Frequently asked questions
- What are the typical working hours for an Inhouse Clinical Research Associate at Novotech?
- While specific hours can vary based on project needs and deadlines, the Inhouse Clinical Research Associate role at Novotech generally follows standard business hours. The company also emphasizes work-life balance with flexible working options.
- Does Novotech offer opportunities for career growth for an Inhouse Clinical Research Associate?
- Yes, Novotech is committed to the ongoing development of its team members. As an Inhouse Clinical Research Associate, you can expect opportunities for professional growth through development programs and potential advancement within the clinical operations team.
- What is the company culture like at Novotech for an Inhouse Clinical Research Associate?
- Novotech fosters an inclusive and respectful work environment, aiming to be an employer of choice for gender equality. They value passionate team members and support them with various benefits that contribute to a positive workplace culture.
- What specific technical skills are most important for an Inhouse Clinical Research Associate at Novotech?
- Key technical skills for an Inhouse Clinical Research Associate include proficiency in managing clinical study documentation within Trial Master Files (TMF), experience with Clinical Trial Management Systems (CTMS), and a strong understanding of ICH GCP guidelines and company SOPs.
- How does Novotech handle the application process for the Inhouse Clinical Research Associate position?
- Novotech is a Circle Back Initiative Employer, meaning they are committed to responding to every application. The process typically involves resume review, potential interviews, and a focus on understanding your qualifications and fit with their culture.
- What does 'in-house support' mean for an Inhouse Clinical Research Associate at Novotech?

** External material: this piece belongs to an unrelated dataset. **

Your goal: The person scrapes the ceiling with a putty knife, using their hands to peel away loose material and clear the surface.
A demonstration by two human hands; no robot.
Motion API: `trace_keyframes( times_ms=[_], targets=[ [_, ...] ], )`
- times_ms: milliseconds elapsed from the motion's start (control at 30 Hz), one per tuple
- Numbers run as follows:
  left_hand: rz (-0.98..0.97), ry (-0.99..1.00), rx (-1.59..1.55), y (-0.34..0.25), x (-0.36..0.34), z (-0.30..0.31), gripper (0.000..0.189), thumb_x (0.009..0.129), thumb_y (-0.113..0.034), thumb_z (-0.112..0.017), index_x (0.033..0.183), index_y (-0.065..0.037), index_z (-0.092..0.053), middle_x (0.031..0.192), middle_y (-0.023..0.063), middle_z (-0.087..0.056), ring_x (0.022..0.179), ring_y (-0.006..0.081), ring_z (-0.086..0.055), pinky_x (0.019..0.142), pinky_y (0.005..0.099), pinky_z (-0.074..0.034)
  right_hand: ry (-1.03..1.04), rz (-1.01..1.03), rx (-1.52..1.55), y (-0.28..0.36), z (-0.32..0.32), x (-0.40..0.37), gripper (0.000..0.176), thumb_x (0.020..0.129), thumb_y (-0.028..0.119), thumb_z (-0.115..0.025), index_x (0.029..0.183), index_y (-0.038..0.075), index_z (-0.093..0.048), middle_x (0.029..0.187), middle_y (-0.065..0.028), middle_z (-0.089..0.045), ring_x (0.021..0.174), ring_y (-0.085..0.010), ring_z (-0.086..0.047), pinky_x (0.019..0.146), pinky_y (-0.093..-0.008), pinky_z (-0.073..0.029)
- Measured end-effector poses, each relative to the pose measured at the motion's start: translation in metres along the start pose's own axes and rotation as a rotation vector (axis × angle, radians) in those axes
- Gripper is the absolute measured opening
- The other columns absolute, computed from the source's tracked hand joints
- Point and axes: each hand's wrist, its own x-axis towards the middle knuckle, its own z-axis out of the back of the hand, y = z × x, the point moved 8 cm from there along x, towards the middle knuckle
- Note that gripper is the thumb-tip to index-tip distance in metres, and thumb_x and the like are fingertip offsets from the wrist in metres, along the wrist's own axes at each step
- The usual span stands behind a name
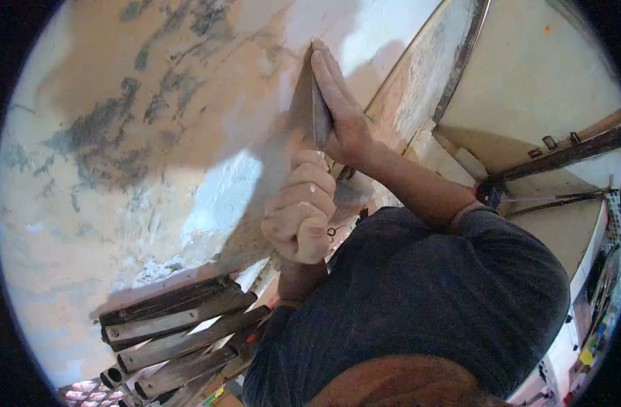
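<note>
On the patchy, worn surface (168, 136), the left hand (300, 207) is closed in a fist around the near end of a flat tool (319, 119). The right hand (344, 125) has its fingers together and extended, touching the tool's far part. To the right, near this hand, runs the surface's long edge; to the left is wide open room. Bars (188, 325) lie at lower left, apart from the tool.

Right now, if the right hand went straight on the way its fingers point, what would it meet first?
The right hand looks free to the picture's top edge, passing over the patchy surface; depth is unclear.
</note>
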Motion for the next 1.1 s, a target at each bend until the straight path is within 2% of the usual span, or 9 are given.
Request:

- 'In-house support' means you will be working from Novotech's offices, providing essential administrative and coordination functions for clinical trial teams rather than conducting on-site monitoring visits.
- What kind of documentation is managed by an Inhouse Clinical Research Associate?
- An Inhouse Clinical Research Associate manages a variety of clinical study documents, including those within the Trial Master File (TMF), essential study documents, Investigator Site Files, and site-specific agreements like CTAs.